There are three hurricanes swirling in the Atlantic; Florence, Isaac and Helene at the moment.
Warm water is the key element for hurricane formation with the increase in frequency and intensity coinciding with the warm up into mid-August and September.
AccuWeather Hurricane Expert Dan Kottlowski said: “The warm weather does two things; it creates the lower pressure and allows the atmosphere to be more unstable.
“You have a better chance for thunderstorms to develop coherently around any rotating feature.”
Hurricane Florence has now developed into a Category 4 storm as it heads towards the East Coast of the US.
Florence is about 1,240 miles (2,000 km) east-southeast of Cape Fear, North Carolina packing maximum sustained winds of 115 miles per hour (185km) per hour, the NHC said.
The centre of Florence is forecast to approach the coast of North or South Carolina in the United States on Thursday as a “large and extremely dangerous hurricane.”
The storm quickly strengthened on Monday into a category four storm, a day earlier than expected.
As of 12pm ET on Monday, Florence was moving at 13mph around 580 miles south-southeast of Bermuda, the NHC said.
Florence is nearing the US Atlantic shore, and the storm will benefit from “very warm” sea surface temperatures of up to 85 degrees.

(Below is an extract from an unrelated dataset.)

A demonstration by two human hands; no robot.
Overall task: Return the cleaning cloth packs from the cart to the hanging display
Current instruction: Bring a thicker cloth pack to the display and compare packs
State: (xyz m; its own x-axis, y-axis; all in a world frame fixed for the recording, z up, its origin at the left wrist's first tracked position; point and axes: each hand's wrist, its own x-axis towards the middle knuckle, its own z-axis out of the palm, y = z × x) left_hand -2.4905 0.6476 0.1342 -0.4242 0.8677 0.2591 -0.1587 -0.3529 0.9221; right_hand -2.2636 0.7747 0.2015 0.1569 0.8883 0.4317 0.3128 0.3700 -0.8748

Hurricane Isaac has become the fifth hurricane in the Atlantic Ocean.
The storm is heading towards the Lesser Antilles and will then track into the eastern Caribbean Sea on Wednesday night or Thursday.
Isaac is about 1,305 miles east of the Windward Islands with maximum sustained winds of 75mph, but it is expected to accelerate over the next 36 hours.
The NHC said: “Isaac is a small hurricane and uncertainty in the forecast is higher than normal. Although Isaac is forecast to begin weakening when it approaches the Lesser Antilles, it is still expected to be at or near hurricane intensity when it reaches the islands.”
The hurricane center said in the 5am advisory Isaac was holding steady in strength over the central Atlantic and was moving west at 14mph.
Hurricane Helene has become a hurricane off the coast of the African coast.
In the 11am ET advisory, the NHC said Helene had strengthened quickly over the tropical Atlantic with sustained winds of more than 105 mph and had been upgraded from Category 1 to Category 2.
It is currently located 375 miles (600km) west of the Cabo Verde Islands, an archipelago near the African coast.
The centre said: “Some additional strengthening is expected today, and Helene is forecast to become a major hurricane by tonight.
“Steady weakening is forecast to begin by late Tuesday.”
Hurricane Isaac and Helene are not threats to the US at this current time.